Many in the audience already knew of the decision and sported large green buttons reading “Save GK-12.” One of the leaders of the effort to reverse the decision is Vikram Kapila, the principal investigator of the GK-12 program at the Polytechnic Institute of New York University, who later received an award for generating substantial media coverage of the program.

“I’m having a little bit of cognitive dissonance,” he told Joan Ferrini-Mundy, NSF assistant director for Education and Human Resources, from the audience, because federal officials have been going around the country for the last two years saying that we need to get kids excited about science, math, engineering, and technology. “There is one program in the federal government at NSF that does exactly that thing. And that program has now been offered as a sacrificial lamb.” Loud applause and hoots of support from the audience reinforced his words.

Daryl Chubin, a former NSF division director now at AAAS, has seen similar changes in the past. Programs are terminated, consolidated, or renamed to keep the portfolio fresh, regardless of their performance and despite glowing evaluations. The community that the program helps to create is left to fend for itself, its positive legacy continuing for years, unmeasured by the now-departed sponsor.

Betty Calinger, AAAS program manager for the GK-12 project since 2002, says that while the GK-12 program may be ending as an NSF-supported activity, the goal of training STEM professionals to become clear, accurate communicators about their disciplines continues to grow in importance with each passing day.

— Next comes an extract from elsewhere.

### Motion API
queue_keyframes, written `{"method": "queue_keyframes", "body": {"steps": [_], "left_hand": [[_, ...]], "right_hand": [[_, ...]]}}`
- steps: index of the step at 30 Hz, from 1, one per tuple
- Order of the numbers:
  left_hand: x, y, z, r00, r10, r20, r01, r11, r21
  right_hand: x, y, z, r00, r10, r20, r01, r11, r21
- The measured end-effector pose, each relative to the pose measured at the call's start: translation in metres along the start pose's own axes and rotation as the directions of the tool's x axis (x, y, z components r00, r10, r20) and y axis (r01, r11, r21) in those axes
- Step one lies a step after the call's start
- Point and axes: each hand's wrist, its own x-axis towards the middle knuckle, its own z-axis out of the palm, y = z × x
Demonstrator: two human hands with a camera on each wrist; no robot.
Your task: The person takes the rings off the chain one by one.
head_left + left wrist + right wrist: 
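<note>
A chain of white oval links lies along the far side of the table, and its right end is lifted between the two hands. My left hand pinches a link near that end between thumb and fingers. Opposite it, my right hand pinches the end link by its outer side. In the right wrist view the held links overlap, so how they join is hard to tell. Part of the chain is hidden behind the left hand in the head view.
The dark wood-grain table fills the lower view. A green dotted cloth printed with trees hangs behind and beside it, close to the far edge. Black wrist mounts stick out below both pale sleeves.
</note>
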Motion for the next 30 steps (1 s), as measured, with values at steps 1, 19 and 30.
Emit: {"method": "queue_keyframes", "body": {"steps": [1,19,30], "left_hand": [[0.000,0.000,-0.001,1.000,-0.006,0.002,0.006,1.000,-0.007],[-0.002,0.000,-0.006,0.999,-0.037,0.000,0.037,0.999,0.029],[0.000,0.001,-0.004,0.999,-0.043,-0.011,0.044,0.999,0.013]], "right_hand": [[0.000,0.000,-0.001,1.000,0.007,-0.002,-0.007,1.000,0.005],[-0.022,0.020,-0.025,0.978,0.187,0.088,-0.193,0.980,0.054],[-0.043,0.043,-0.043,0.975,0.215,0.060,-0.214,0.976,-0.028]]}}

Efforts to enhance those skills will continue through graduate courses that include outreach components and university and industry support for fellowships similar to those in GK-12. In the coming months, AAAS’s Education and Human Resources division will focus on new ways to implement the good ideas from GK-12 and maintain the network of alumni and universities created through the program.

Another notable project is Georgia Southern University’s Molecular Biology Initiative. Its research focus is genetics and its GK-12 partnership is with two rural middle and high schools in southern Georgia.

Graduate student Derek Tucker is studying gene flow and inbreeding in the Florida scrub lizard. The small range of the animals and patterns of logging activity in the Ocala National Forest have created isolated population “islands” that are an ideal laboratory.

Distance makes it impractical to directly involve students in the research so he devised a case-study approach—who kidnapped Justin Bieber?—loosely based on the popular CSI television franchise. The students have to compare fictitious DNA segments of Bieber’s girlfriend Selena Gomez, mentor Usher, and Charlie Sheen with a sample found on the ransom note.

Through the process, they learn about DNA structure, replication, transcription, and the principles of genetic translocation that are key to his research, says Tucker.

The lizard’s dinner is the subject matter for another colleague. Chris Evett’s research subject is fruit flies, specifically the impact of bacteria on the modulation of gene expression in drosophila. He feels that too often high school genetics is taught from a pre-1950s perspective. He adds: “Nobody cares about peas except Czech monks.”

He says a good, quick way for students to get a hands-on sense of the transmission of genetic traits is by crossbreeding wild type and sepia mutant drosophila. It introduces them to standard techniques and tools including gel electrophoresis and polymerase chain reaction (PCR). A portable PCR machine allows the students to carry out every step of the process in their classroom.

Initial assessment of the Georgia Southern program has shown a significant increase in student knowledge as measured by pre and post program testing. The increase was greatest among those who started with the lowest baseline knowledge—a common outcome with a mature GK-12 project—which suggests they are reaching their intended target populations of those most in need of science education.